> **WORK INSTRUCTION**
Among the lines below, return each one that contains the word "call".

> **SUPPLIED INFORMATION**
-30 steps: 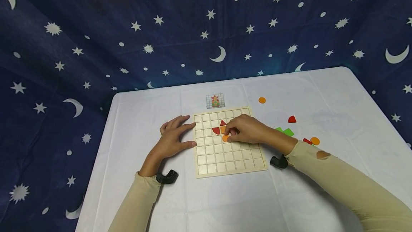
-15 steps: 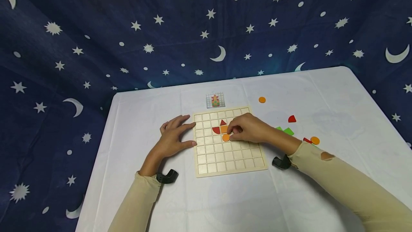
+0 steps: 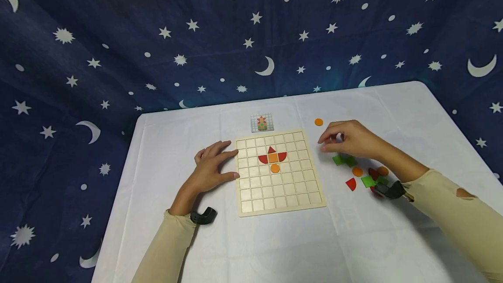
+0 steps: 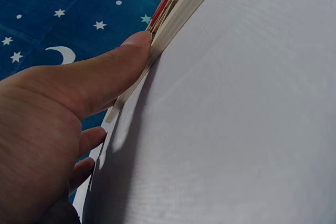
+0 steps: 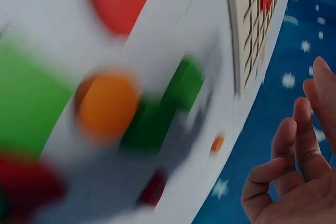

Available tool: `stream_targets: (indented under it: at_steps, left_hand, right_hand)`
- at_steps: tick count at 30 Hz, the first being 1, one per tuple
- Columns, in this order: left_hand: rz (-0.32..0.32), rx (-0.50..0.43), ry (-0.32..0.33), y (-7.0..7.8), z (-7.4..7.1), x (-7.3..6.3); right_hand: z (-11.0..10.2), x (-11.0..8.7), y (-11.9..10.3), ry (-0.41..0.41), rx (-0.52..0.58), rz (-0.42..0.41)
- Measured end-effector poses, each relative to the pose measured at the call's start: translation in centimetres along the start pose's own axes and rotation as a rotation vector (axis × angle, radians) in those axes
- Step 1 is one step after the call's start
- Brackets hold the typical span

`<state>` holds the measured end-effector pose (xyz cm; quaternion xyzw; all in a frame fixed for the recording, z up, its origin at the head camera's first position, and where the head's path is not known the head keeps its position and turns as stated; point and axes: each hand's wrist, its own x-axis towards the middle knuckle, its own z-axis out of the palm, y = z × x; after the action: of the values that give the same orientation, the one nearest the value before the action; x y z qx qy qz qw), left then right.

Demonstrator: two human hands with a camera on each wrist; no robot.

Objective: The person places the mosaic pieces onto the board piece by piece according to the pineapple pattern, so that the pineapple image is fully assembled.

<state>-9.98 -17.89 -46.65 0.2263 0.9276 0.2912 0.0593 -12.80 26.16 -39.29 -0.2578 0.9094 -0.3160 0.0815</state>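
A wooden grid board [image 3: 251,195] lies on the table. On it, a red triangle [image 3: 271,150] stands above an orange square [image 3: 273,158], flanked by red quarter-circles [image 3: 263,159], with an orange disc [image 3: 275,168] in the row below. My left hand [image 3: 212,167] touches the board's left edge with thumb and index fingertip, fingers spread; the left wrist view shows the thumb [image 4: 115,69] against the rim. Beyond the board's right side, my right hand [image 3: 349,138] hovers above the table, fingers loosely bent. Nothing shows between those fingers in the right wrist view.
A small pattern card [image 3: 262,122] lies behind the board. A lone orange disc [image 3: 318,122] lies at the back right. Several loose pieces, including a red quarter-circle [image 3: 351,184] and a green square [image 3: 368,181], are scattered below the right hand and wrist. A starry cloth [image 3: 196,56] hangs behind.
My right hand has left the orange disc on the board and moved right, over the loose pieces. The right red quarter-circle is now uncovered. The left hand has stayed put.
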Motion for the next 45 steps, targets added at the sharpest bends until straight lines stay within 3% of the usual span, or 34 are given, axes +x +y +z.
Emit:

> **ANSWER SPACE**
- Measured end-effector poses, each relative to the pose measured at the call's start: translation in centimetres along the start pose's own axes and rotation as a rotation vector (axis × angle, radians) in those axes
- Step 1 is one step after the call's start

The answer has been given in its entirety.